We’ve known all along that it had such properties against the other variants of the coronavirus — that’s why, a year and a half ago, people thought it might help with Covid. Research so far has NOT found any antiviral effect on the coronavirus in humans, and this press release didn’t say that it had.

But because Kowa, the pharmaceutical company, is also conducting a large human trial of Ivermectin for Covid, Reuters (with the help of a confusing press release and bad translation from Japanese) garbled the two issues and reported, briefly, that Ivermectin helps with Covid in humans. It quickly corrected the story, but the damage is done.

My little thread explaining this was deluged with people conspiracy theorists claiming Reuters tried to bury the story because they’re controlled by Pfizer. On the flipside, some claimed the opposite: actually Reuters, following its merger with Russian wire service TASS, was deliberately spreading antivax propaganda on behalf of Vladimir Putin. But that’s all standard noise.
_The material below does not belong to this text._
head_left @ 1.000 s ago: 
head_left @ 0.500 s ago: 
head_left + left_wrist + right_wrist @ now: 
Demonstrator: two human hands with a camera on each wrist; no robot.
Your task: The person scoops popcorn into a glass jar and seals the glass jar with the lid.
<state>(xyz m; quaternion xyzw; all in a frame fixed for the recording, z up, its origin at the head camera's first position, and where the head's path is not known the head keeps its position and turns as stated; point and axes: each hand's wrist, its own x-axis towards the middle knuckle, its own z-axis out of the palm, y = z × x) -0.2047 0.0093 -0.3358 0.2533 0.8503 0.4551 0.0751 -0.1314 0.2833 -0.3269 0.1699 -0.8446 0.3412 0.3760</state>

What stood out to me was a lot of personal testimonies from Ivermectin users, both vaccinated and unvaccinated. The typical reply went something like this:

“Why are you saying Ivermectin doesn’t work? I got Covid and I took Ivermectin and I felt fine after about five days. It’s a miracle cure!

There’s an old saying about the common cold: If you take all the cold medicines and treatments, you'll recover in seven days. If not, you'll get better in a week. People often take some pill or alternative medicine treatment when they have a cold, and then naturally attribute their recovery to the pill and not just natural recovery.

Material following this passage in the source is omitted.